Rash
- First edition (publ. Simon & Schuster)
- Author: Pete Hautman
- Language: English
- Genre: Science fiction
- Publisher: Simon & Schuster
- Publication date: 2006
- Publication place: United States
- Pages: 249 (first edition)
- ISBN: 9780689868016

= Rash (novel) =

Novel by Pete Hautman

Rash is a 2006 novel written by Pete Hautman. It is set in the year 2074, in a futuristic America, that has become obsessed with safety and security. Nearly every potentially unsafe action has been criminalized, to the point that 24% of the population is incarcerated. Ironically, this large criminal population also provides the manpower that fuels the large corporations that now dominate the country.

==Development history==
Hautman's intent in writing Rash was to consider the consequences of the current trend toward increased safety and security that we see in the United States today.

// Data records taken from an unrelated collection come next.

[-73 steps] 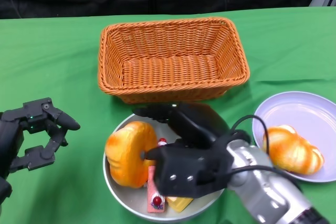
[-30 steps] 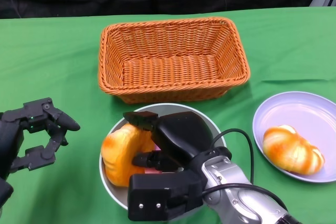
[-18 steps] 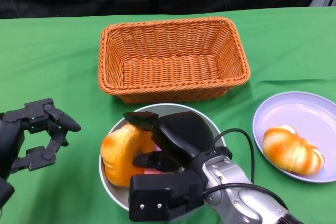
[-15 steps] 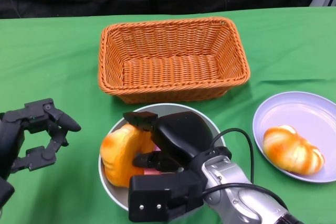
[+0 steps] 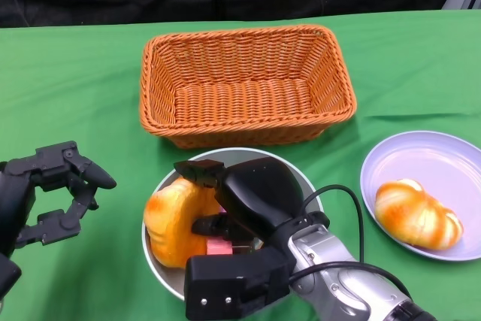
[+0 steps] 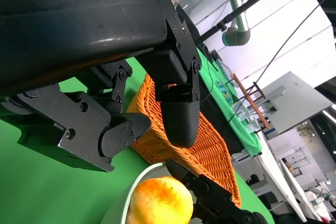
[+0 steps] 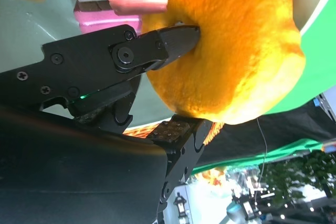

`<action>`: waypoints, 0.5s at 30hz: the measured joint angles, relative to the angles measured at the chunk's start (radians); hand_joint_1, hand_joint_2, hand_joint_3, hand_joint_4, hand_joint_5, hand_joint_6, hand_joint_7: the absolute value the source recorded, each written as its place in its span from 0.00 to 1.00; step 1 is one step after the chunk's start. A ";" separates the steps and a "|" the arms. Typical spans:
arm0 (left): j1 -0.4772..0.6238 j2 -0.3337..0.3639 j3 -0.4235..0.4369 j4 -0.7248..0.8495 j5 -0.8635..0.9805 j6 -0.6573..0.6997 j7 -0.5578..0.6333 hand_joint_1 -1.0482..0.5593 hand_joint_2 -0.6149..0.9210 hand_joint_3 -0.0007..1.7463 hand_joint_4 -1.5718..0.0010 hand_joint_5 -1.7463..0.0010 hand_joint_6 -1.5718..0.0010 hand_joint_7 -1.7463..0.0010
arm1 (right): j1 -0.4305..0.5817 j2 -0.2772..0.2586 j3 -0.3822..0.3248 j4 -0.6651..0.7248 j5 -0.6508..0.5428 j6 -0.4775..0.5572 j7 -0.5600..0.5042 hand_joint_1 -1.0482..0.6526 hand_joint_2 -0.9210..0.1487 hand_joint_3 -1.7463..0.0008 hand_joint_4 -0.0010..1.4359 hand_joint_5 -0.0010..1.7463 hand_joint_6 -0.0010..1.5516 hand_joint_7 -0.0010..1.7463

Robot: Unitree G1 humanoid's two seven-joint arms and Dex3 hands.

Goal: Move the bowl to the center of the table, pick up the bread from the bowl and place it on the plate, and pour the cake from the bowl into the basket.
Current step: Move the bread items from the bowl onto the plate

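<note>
- Since the first picture, the right hand (image 5: pixel 225 204) has come down into the bowl (image 5: pixel 161 272) and closed around the bread (image 5: pixel 171 219). In the last moments almost nothing has moved.
- The right hand now grips the bread. In the right wrist view, one black finger (image 7: pixel 173 43) presses into the side of the bread (image 7: pixel 236 51) and another part of the hand sits under it.
- The bread is in the bowl, on the side away from the plate (image 5: pixel 443 167). It looks tipped up on its edge.
- The cake (image 5: pixel 219 247) lies in the bowl just beside the bread, mostly hidden by the right hand.
- The plate is on the far side of the bowl from the bread, so the bread likely has to go up and across the bowl to reach it.
- Another bread roll (image 5: pixel 417 214) already lies on the plate.
- The right hand is the one nearer the plate.
- The left hand (image 5: pixel 45 201) is beside the bowl, on the side away from the plate. It holds nothing and its fingers are apart.
- The basket (image 5: pixel 244 84) stands on the bench (image 5: pixel 75 88) just behind the bowl.
</note>
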 measured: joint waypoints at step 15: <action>0.000 0.000 0.000 -0.003 -0.001 0.000 0.000 0.66 0.80 0.52 0.47 0.17 0.45 0.39 | -0.024 0.005 -0.021 0.086 0.038 -0.138 -0.088 0.42 0.00 0.98 0.46 0.73 0.72 0.02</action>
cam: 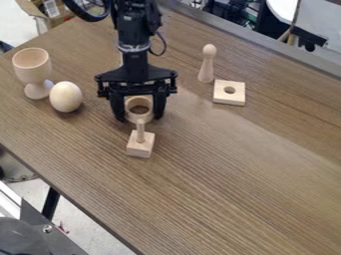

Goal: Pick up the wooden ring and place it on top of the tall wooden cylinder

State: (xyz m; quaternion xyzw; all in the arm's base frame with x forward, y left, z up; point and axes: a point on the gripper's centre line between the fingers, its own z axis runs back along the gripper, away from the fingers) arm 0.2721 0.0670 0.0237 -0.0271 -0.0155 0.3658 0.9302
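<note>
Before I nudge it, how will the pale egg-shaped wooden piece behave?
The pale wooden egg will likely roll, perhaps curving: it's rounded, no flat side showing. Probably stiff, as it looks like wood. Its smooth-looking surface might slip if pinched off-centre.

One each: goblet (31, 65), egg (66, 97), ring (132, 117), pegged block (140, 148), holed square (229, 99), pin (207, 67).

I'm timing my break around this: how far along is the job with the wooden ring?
Partway, I'd judge. The pickup looks done: the hand has the wooden ring between its fingers. In progress: the ring is right by the peg, though I can't tell whether they touch. Left: letting go of the ring, probably after setting it over the peg, if that's the aim.
</note>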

He says that the book could perhaps be called "2084", due to themes similar to those present in George Orwell's novel Nineteen Eighty-Four.

Almost all the computer systems in the novel are called "WindO", referencing the Microsoft operating system Windows. A "WindO" is a standardized tablet PC that has seemingly replaced any other PC, which is implied to have a similar concept and functionality of an iPad or Samsung Galaxy Tab.

==Plot==
TBA

==Reception==
Kirkus Reviews calls the book "a winner", saying that it is "bitingly funny and unexpectedly heartwarming". In a starred review, Publishers Weekly called this dystopian fantasy of a futuristic nation wracked by litigiousness and terrorism "intelligent and darkly comic".